Q&A With Alicia Waters
Alicia Waters is a general surgeon resident from Enterprise, Alabama, and a member of the Young Supporters Board of the UAB Comprehensive Cancer Center. She received her medical degree from the University of Alabama at Birmingham in 2011.
What inspired you to go into the medical field?
I would say initially it was studying anatomy and the pathology of different diseases. I’ve been intrigued by that ever since I started studying it years ago.For the last two years I’ve been doing research alongside Dr. Elizabeth Beierle of Children’s Hospital through a T32 research fellowship. At UAB, you have the option of doing research for two years, and then returning to complete your residency. I’ve always been very interested in research, so I’m grateful for this opportunity. My research ended about two weeks ago, so I will come back as a resident shortly.
Can you tell me a little more about your research and what it led to?
Dr. Beierle and I were looking at different therapeutics for solid organ tumors. Specifically, novel therapeutic options. Two novel therapies that we have been studying are the use of oncolytic Herpes Simplex virus and a synthetic rexinoid, both of which were developed here at UAB. Both have shown promising preliminary results. What I like about being involved in research is being a part of translating into full treatments. Being a part of that process is rewarding.

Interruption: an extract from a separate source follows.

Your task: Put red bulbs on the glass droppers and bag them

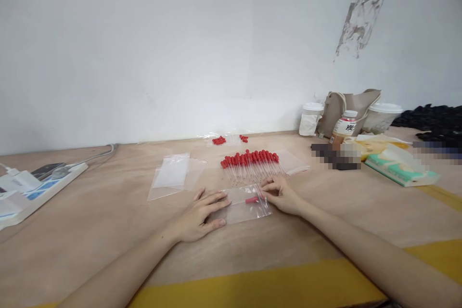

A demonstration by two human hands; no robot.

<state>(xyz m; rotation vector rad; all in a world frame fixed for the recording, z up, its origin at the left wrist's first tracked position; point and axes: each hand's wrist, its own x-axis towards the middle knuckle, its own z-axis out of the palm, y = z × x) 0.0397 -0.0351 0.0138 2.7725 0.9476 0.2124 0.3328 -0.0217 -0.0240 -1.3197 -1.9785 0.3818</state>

What’s your favorite part of being a part of the Young Supporters Board?
For me, it’s good to see the non-medicine side to everything, especially in terms of family care and how we treat the patient. As a doctor, I don’t get to see that very much of how we utilize the bench to bedside approach. I was sponsored to join the board by Dr. [Yancey] Gillespie and this is my very first year on it, but I definitely plan to continue serving on it.
What is your ultimate personal goal?
I want to be a pediatric surgeon. Eventually I would like to focus on oncology, specifically.

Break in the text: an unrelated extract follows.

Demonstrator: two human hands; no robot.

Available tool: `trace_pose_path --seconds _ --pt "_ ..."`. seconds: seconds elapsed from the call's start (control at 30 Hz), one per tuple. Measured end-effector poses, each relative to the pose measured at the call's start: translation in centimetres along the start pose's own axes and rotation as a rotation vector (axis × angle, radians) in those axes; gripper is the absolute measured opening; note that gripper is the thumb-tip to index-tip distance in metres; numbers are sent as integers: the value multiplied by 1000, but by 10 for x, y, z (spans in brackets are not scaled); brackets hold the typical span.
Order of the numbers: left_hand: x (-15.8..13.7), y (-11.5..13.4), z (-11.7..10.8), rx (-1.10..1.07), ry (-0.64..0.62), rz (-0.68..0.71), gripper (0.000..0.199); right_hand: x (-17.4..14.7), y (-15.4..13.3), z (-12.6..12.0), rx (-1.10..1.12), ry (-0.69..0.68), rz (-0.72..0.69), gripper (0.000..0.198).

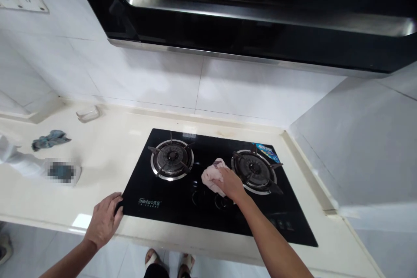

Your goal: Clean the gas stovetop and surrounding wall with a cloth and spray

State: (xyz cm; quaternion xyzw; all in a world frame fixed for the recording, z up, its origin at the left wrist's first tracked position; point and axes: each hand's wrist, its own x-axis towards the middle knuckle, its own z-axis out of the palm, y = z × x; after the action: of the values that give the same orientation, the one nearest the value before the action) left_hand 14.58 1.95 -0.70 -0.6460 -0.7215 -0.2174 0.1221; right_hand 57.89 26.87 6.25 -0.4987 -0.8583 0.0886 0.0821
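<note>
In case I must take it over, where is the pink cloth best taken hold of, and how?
Probably pinch the pink cloth by its bunched left part, coming from above and the left: that bulge sticks out uncovered, while the right hand lies over its right side.

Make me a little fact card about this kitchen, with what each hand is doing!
Right hand: pressing a pale pink cloth on the glass
Left hand: at the front left corner of the gas cooktop
Burners: two, with the cloth between them
Sticker: blue, back right corner
Countertop: cream, with a crumpled blue-grey rag at left
Above: black range hood
</note>
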Motion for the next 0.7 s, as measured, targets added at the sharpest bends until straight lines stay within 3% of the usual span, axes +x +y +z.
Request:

What advice do you have for girls interested in pursuing a career in the medical field?The all-nighters and endless studying is worth it when you earn the “Dr.” in front of your name, and you know that everything you do is working toward improving people’s lives. Knowing that someone will have a better life because of something I’m working on is a feeling I can’t really describe. As a woman, you will often be the minority when it comes to working in medicine, but don’t let this discourage you from pursuing exactly what you want.